Il fallimento, politico e morale, di Mani Pulite sta nel non avere saputo riconoscere le cause vere di decadenza della Prima Repubblica. Il monopolio del potere della Democrazia cristiana fu reso inevitabile dalla natura delle opposizioni, i neofascisti del Msi e il Pci che, pur maturato, fino all’ultimo ricevette finanziamenti da Mosca, osteggiando nei fatti, se non nelle dichiarazioni del segretario Berlinguer, Europa (il no al sistema monetario è del 1979) e Nato. E da quel monopolio venne la corruzione strutturale.
Il merito di Feltri, accanto alla scrittura puntigliosa, sta nel presentare alla litigiosa, populista, rancorosa Italia 2016 il ritratto degli antenati 1993, con la speranza nascosta, che a mio avviso andrà delusa, che gli eccessi di allora vengano evitati oggi. Colpire il potente caduto, elogiare la galera, l’invidia sociale per chi ha più di noi, considerare il successo sempre frutto di corruzione o ingiustizia, sono vizi del paese, non meno di malcostume, camarille, prepotenze.  
Toni giacobini
L’immaturità della nostra democrazia, imposta dopo la dittatura, con apparati dello Stato legati al fascismo, servizi segreti e racket in combutta, paralleli a un capitalismo di parentele, lobby, circoli opachi, non viene esorcizzata da Tangentopoli. I cronisti si eccitano per «Di Pietro, ottimo giudice, superbo calzolaio, egregio contadino… nuotatore provetto…» che salva in mare un bagnante, ma non vedono la complessità dei problemi. «Scrivere un reportage» diventa pubblicare documenti passati sottobanco in tribunale, la «verità» è l’accusa contro l’imputato, giusto come oggi. Chi, come i futuri Presidenti Napolitano e Mattarella, prova a moderare i giacobini senza cancellare le inchieste in corso, è zittito. Si finirà, secondo tradizione, per vedere regie occulte, perfino Andreotti crederà che gli americani organizzino il suo processo a Palermo, mentre altri parlano di Merrill Lynch, Wall Street, le «banche». Ma di «poteri forti» e «complotti» c’è scarsa traccia, «gli americani» elogeranno, ignari, Mani Pulite, Berlusconi, Beppe Grillo…
Avvitati nel passato
Nella prefazione, il fondatore del Foglio Giuliano Ferrara, uomo che ama i paradossi, cita Dumas padre, Giulio Cesare e Montanelli, sospettando un regista «subdolo» del 1993. Il regista vero è il nostro Dna, Strapaese avvitato nel passato. Feltri, equanime, ricorda come da sinistra Giorgio Bocca e da destra suo padre Vittorio si vedano accomunati dalla rabbia contro «i politici». Ogni compassione umana cade, l’editoriale di un importante quotidiano contro Craxi 1993 spaventa per ferocia: «C’è qualcosa di cupamente grottesco nell’immagine di quell’uomo anziano e malato… Anche la malattia… non lo fa apparire più fragile, e con ciò, meno sgradevole. Al contrario. La sua… è l’infermità dei “cattivi”… la malattia completa crudelmente l’immagine di un uomo che – in una torva solitudine – cova i suoi rancori…».

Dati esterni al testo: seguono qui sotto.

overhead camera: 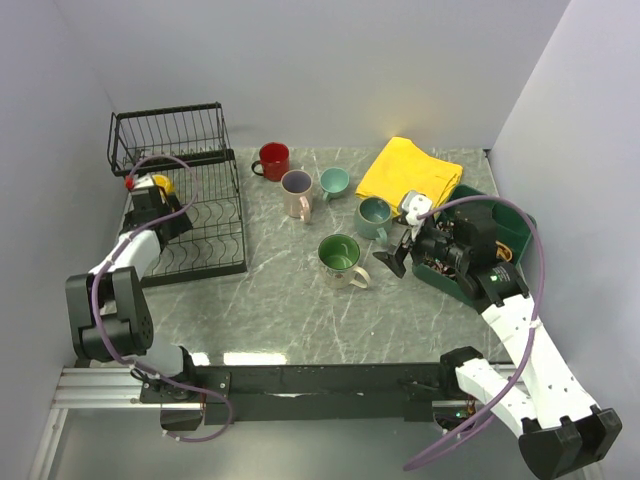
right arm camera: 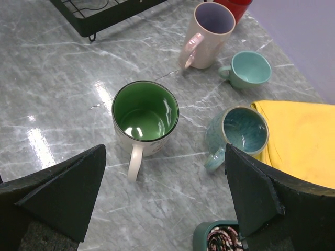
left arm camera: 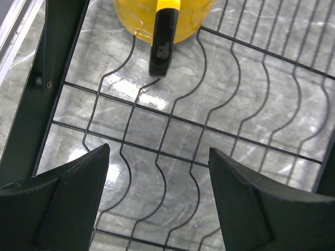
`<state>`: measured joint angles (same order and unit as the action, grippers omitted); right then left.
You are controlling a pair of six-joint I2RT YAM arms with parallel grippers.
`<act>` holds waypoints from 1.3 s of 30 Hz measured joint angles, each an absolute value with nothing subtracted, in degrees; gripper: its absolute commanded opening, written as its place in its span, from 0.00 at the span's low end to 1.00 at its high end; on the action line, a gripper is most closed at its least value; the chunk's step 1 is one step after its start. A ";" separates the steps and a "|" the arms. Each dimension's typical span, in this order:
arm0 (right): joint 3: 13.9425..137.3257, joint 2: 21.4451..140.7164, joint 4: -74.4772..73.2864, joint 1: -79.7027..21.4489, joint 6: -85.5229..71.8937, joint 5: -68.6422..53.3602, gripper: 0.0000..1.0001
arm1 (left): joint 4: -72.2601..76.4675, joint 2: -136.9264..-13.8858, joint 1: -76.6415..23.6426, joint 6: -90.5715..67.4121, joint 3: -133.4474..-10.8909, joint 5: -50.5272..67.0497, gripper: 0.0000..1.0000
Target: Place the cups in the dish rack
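My left gripper [left arm camera: 157, 157] hangs wide open and empty over the rack's [left arm camera: 55, 78] flat tray; just ahead the yellow mug [left arm camera: 136, 21] rests on the wires, handle towards me; my right gripper [right arm camera: 165, 154] is spread fully, holding nothing, above the table [right arm camera: 63, 68]; nearest it stands the cream mug [right arm camera: 145, 117], then the grey-green mug [right arm camera: 238, 130] beside the cloth [right arm camera: 303, 136], then the teal mug [right arm camera: 250, 69], pink mug [right arm camera: 209, 31] and red mug [overhead camera: 272, 160].

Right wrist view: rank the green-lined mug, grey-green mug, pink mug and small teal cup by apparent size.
1. cream mug with green inside
2. grey-green mug and pinkish-beige mug, too alike to split; the latter sits farther away
3. small teal cup
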<state>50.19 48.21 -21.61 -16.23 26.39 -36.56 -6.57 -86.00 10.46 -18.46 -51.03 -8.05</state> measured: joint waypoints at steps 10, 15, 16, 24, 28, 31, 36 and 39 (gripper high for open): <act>50.13 47.94 -21.61 -16.23 26.46 -36.62 1.00 | -7.35 -67.53 12.14 -23.59 -47.88 -3.60 0.66; 50.13 47.81 -21.61 -16.21 26.48 -36.64 1.00 | -4.93 -64.82 20.45 -30.65 -44.75 3.77 0.01; 50.13 47.72 -21.63 -16.21 26.48 -36.64 1.00 | -4.71 -65.63 22.09 -31.75 -44.16 5.19 0.01; 50.11 47.31 -21.63 -16.19 26.48 -36.71 1.00 | -2.04 -81.10 29.17 -40.16 -44.07 17.10 0.02; 50.11 47.27 -21.67 -16.12 26.50 -36.71 1.00 | -0.05 -88.53 29.17 -43.22 -46.92 19.49 0.03; 50.11 47.27 -21.80 -16.12 26.65 -36.71 1.00 | 1.34 -92.60 29.19 -45.12 -49.32 19.64 0.04; 50.11 47.29 -21.96 -16.10 26.72 -36.77 1.00 | 3.42 -97.23 29.23 -47.44 -52.25 19.33 0.07; 50.11 47.42 -21.98 -16.10 26.76 -36.95 1.00 | 4.16 -99.68 29.23 -48.34 -53.84 19.53 0.09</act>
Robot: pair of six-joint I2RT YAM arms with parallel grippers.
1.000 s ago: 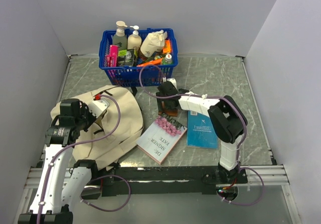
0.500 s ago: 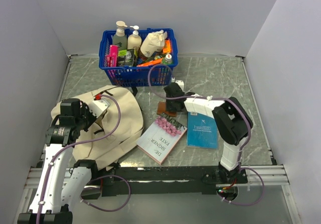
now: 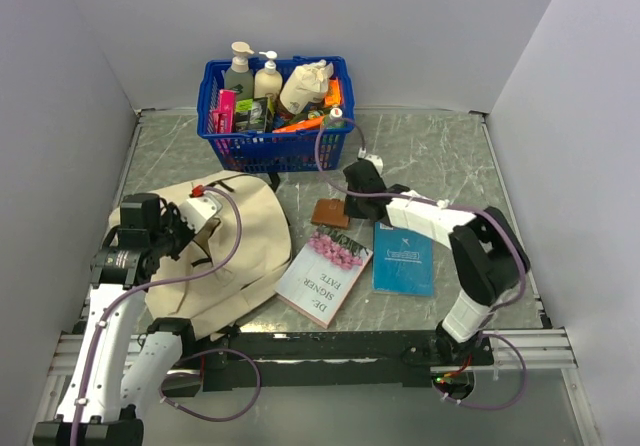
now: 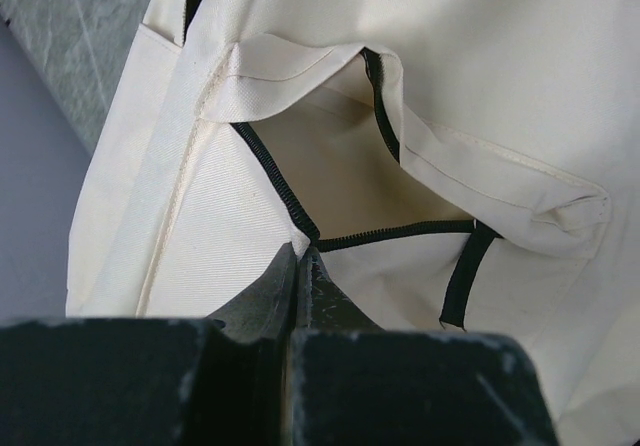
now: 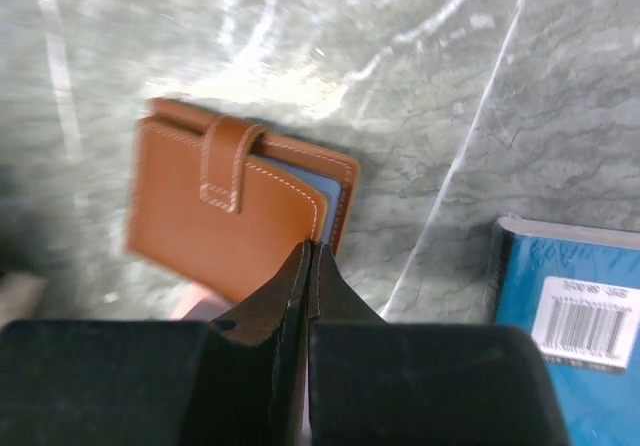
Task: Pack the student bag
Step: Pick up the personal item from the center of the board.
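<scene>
Both grippers are shut: the student bag [image 3: 250, 241], lying on the left, is pinched at its zipper [image 4: 390, 234] by the left gripper [image 4: 303, 256], while the right gripper [image 5: 308, 256], empty over the brown wallet [image 5: 220, 216], should be opened and lowered squarely.

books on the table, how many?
2. A white book with pink flowers lies front centre, beside the beige bag; a blue book lies just right of it. The blue basket's clutter may hide others.
</scene>
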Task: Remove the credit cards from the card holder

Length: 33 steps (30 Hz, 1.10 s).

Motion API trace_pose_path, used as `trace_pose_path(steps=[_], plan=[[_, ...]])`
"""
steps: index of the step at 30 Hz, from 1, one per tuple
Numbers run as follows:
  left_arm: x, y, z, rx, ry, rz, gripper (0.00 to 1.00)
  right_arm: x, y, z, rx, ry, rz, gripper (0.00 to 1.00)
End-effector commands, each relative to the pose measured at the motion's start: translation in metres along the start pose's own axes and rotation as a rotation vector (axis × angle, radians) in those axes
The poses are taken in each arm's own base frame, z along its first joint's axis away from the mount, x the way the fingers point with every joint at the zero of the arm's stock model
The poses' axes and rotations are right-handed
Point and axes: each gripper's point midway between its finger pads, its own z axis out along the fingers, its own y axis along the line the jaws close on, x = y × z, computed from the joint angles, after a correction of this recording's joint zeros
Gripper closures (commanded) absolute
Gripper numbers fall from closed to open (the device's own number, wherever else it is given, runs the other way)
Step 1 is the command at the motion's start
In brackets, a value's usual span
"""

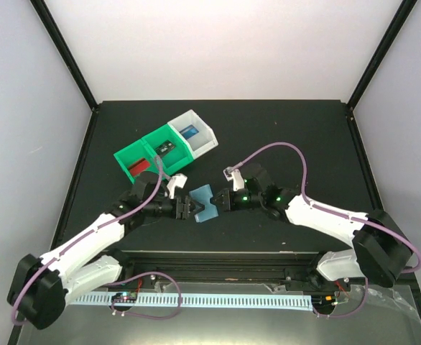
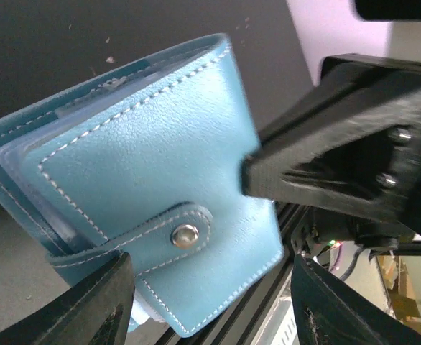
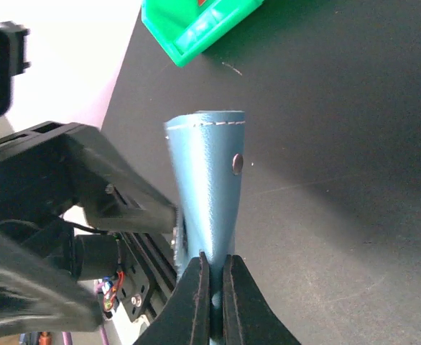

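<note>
The card holder (image 1: pixel 205 203) is a blue stitched folding sleeve, held up off the table between the two arms. Its strap is fastened by a metal snap (image 2: pixel 185 235). My right gripper (image 3: pixel 212 269) is shut on one edge of the card holder (image 3: pixel 207 180). My left gripper (image 2: pixel 209 262) is open, its jaws standing either side of the lower corner of the card holder (image 2: pixel 146 158) and its strap. A red card (image 1: pixel 139 167), a dark card (image 1: pixel 165 146) and a blue card (image 1: pixel 190 132) lie in the bins behind.
A row of bins stands just behind the grippers: two green bins (image 1: pixel 149 154) and a white bin (image 1: pixel 196 133). A green bin (image 3: pixel 196 29) shows at the top of the right wrist view. The table's metal front rail (image 1: pixel 218 255) runs below the holder.
</note>
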Motion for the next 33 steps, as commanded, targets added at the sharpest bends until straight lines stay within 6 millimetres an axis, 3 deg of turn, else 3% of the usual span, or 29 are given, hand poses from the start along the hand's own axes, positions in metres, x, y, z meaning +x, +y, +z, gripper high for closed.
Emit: trace_pose_path(steps=[1, 11, 18, 27, 33], plan=[[-0.012, -0.003, 0.014, -0.021, 0.001, 0.049, 0.40, -0.014, 0.029, -0.004, -0.052, -0.057, -0.048, 0.99], [0.008, 0.034, 0.043, -0.141, 0.096, 0.032, 0.45, 0.007, 0.028, -0.011, -0.064, -0.056, -0.051, 0.99], [0.009, 0.016, 0.052, -0.028, 0.107, 0.030, 0.48, 0.020, 0.020, -0.003, -0.021, -0.028, -0.056, 0.99], [0.018, -0.002, 0.055, 0.109, 0.146, 0.012, 0.36, 0.024, 0.001, 0.002, 0.081, -0.027, -0.048, 0.99], [0.012, 0.001, 0.049, 0.052, 0.115, 0.024, 0.39, 0.024, -0.008, 0.000, 0.129, -0.038, -0.052, 0.99]])
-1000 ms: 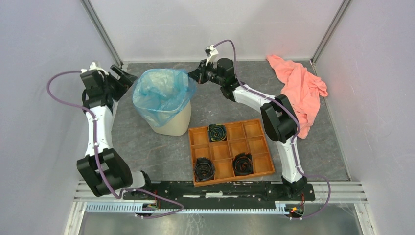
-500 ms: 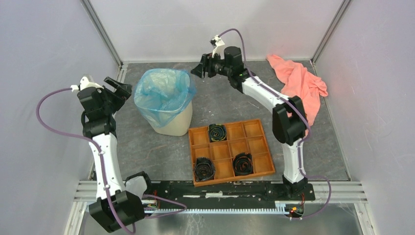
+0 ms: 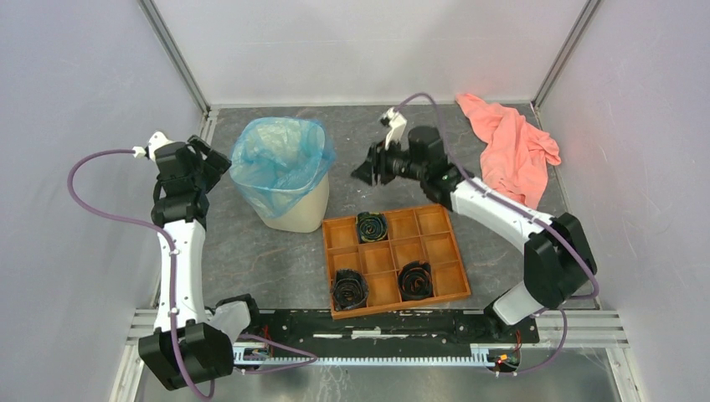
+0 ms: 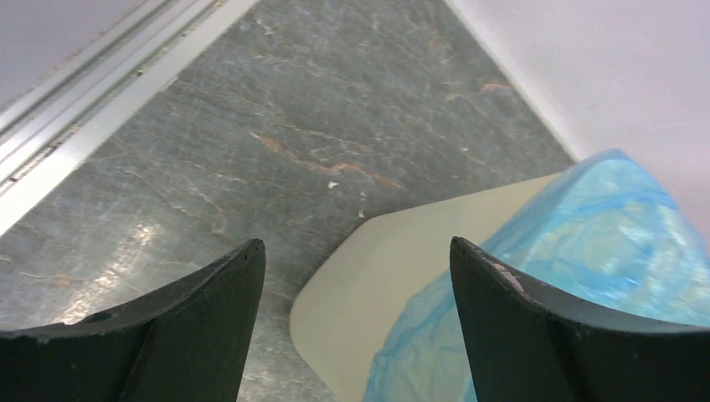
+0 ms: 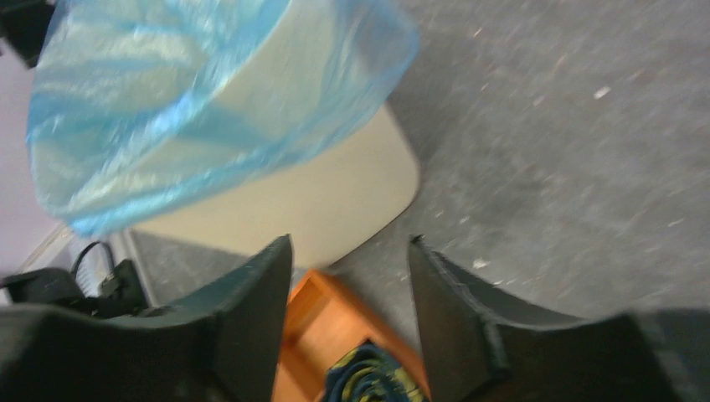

È inutile sperare che Novantatré suoni da monito al 2016 perché gli italiani, anziché accoltellarsi a vicenda, si mettano al lavoro, come comunità, per risolvere i guai e aprirsi al XXI secolo. Guardate giornali, tv, web: scorre già il materiale di odio, sarcasmo, mediocrità, livore, furba indignazione per accaparrare soldi e potere, canovaccio per un secondo volume di Feltri, titolo pronto «Sedici».